他直接掀帘进去,不多时,怀中抱着太子妃下来。
身上的大氅已披在了太子妃身上,他只穿了件淡色寝衣,匆匆将太子妃抱到了后方更宽阔的轿中。
且说进了温暖宽敞的轿子,呼雅泽便似变了个人,开始低声下气哄起妻子来。
他先握了握敖岚的手,试试是否凉透了,被敖岚抽了出来。
他又一把抱住敖岚的双腿,脱了她的鞋袜,放到他胸膛上,用滚烫的怀抱替她暖脚。
嘴中絮叨说着:“好岚儿,别生我气了,你看,我都及时认错了。”
“方才我满脑子都是你,怕你冻伤,你这一走,把我的魂也带走了。

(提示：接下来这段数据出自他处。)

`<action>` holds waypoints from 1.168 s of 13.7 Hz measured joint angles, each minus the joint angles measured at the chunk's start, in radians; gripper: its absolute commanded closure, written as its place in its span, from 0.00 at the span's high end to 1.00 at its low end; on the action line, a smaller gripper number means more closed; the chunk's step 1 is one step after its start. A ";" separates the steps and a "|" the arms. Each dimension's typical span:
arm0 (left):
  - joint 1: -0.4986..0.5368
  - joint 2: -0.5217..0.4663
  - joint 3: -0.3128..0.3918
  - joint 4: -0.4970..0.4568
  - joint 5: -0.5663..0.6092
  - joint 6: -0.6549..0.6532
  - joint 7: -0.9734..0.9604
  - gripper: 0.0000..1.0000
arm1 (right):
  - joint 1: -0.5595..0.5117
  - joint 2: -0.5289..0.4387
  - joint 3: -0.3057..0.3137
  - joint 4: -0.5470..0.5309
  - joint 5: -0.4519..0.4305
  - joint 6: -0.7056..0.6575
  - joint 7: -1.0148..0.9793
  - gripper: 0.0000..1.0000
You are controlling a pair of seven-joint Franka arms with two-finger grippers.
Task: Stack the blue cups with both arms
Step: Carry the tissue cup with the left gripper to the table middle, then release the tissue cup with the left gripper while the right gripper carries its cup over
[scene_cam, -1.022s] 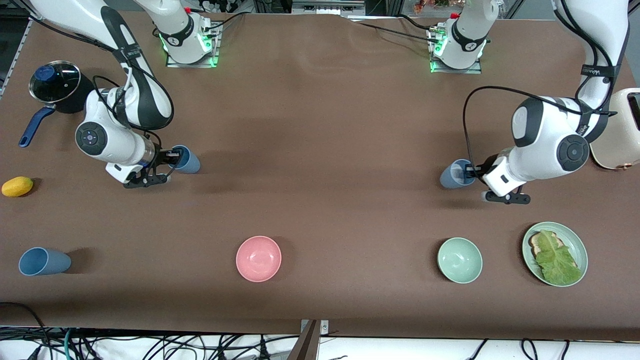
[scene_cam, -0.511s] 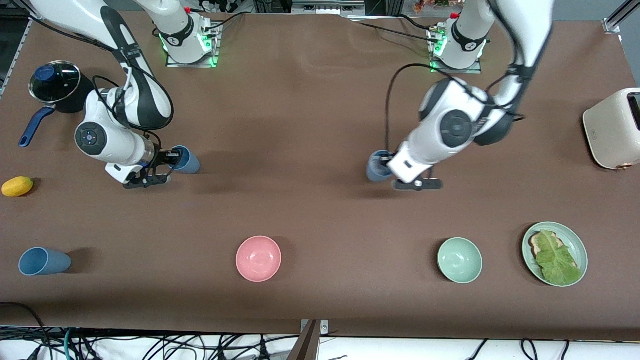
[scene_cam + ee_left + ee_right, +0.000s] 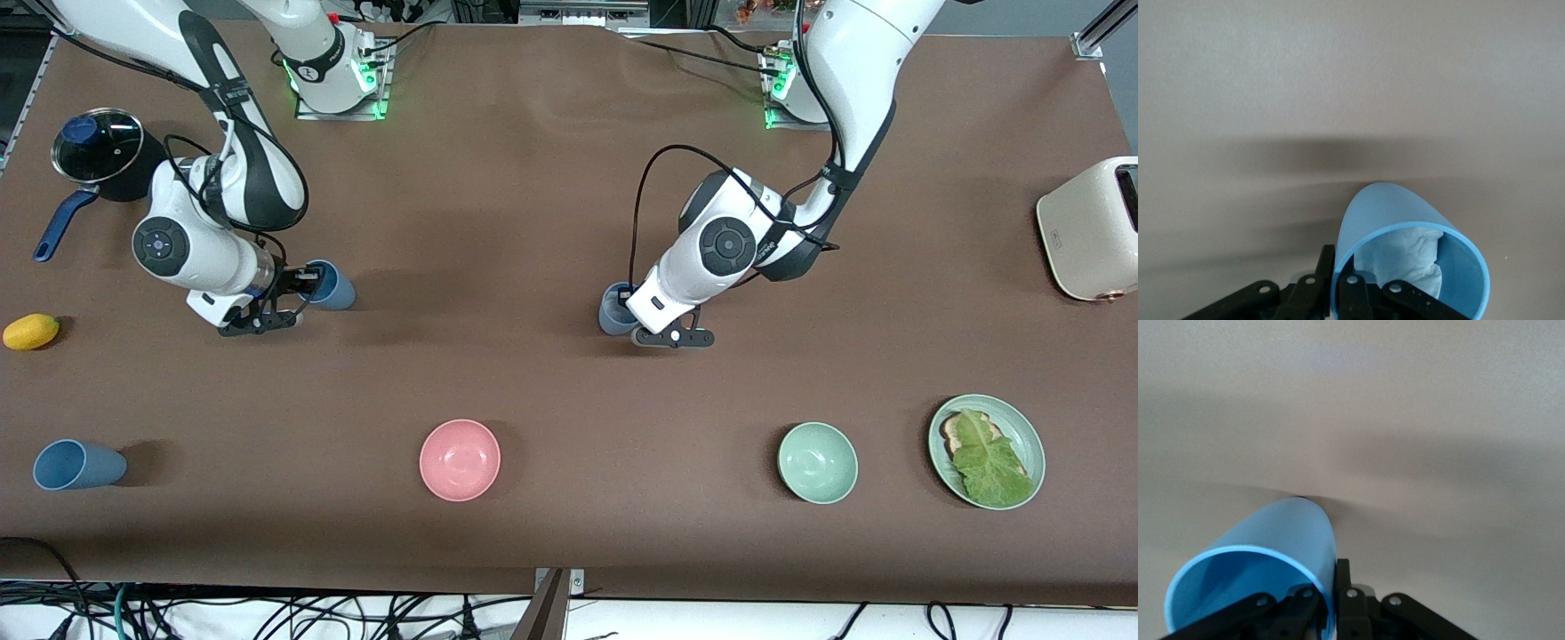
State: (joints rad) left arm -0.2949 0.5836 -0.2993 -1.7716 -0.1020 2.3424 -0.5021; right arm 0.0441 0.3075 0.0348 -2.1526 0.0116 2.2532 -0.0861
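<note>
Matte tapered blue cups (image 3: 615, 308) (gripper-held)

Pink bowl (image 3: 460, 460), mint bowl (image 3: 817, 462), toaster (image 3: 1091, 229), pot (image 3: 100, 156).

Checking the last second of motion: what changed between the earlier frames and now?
The left gripper, shut on its blue cup, carried it from the left arm's end toward the table's middle. The right gripper stayed put, shut on the second blue cup. The third blue cup and the bowls did not move.
</note>
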 measured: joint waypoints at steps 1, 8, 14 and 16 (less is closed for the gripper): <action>-0.002 0.004 0.000 0.000 0.000 0.008 0.000 0.00 | 0.000 0.000 0.000 0.006 0.000 -0.003 0.000 0.00; -0.007 0.013 -0.001 0.004 0.000 0.015 0.000 1.00 | 0.015 0.000 0.003 0.096 0.000 -0.110 0.007 0.00; 0.008 -0.008 0.001 0.118 0.000 -0.105 0.000 1.00 | 0.083 0.000 0.004 0.263 0.000 -0.317 0.114 0.00; 0.035 -0.028 0.004 0.223 0.000 -0.274 0.000 1.00 | 0.128 0.002 0.005 0.332 0.002 -0.392 0.193 0.00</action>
State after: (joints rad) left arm -0.2602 0.5552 -0.2950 -1.5487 -0.1020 2.0682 -0.5025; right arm 0.1718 0.3093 0.0397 -1.8202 0.0133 1.8609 0.1067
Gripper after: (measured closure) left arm 0.004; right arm 0.943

”
“我真是混账,不过好在只混帐了一半,没让你受什么苦,岚儿,你大人不记小人过,就当我不清醒犯了浑好不好?”
……
敖岚始终静静的,每次争吵他都会下些无用的保证,她听了都觉得聒噪。
她不在意他说了什么,以及将来想改成什么样子,只是争吵气话,她也不会真的能走掉,横竖都是要回去。
他们二人都心知肚明。
既然如此,还听这些废话有何用,她只是想耳根清净,直接打断了他:“我又不是真的要走,别说了,我们赶紧回去的好。”
呼雅泽便不敢再啰嗦,手上殷勤地替她揉着双足,一边好好观察敖岚的神情。
见她面色如常,既无悲戚之色,更无自伤自怜之感。
仿佛出来串了趟门一样。
与他方才像被掏了心、抽干了气血的样子截然不同。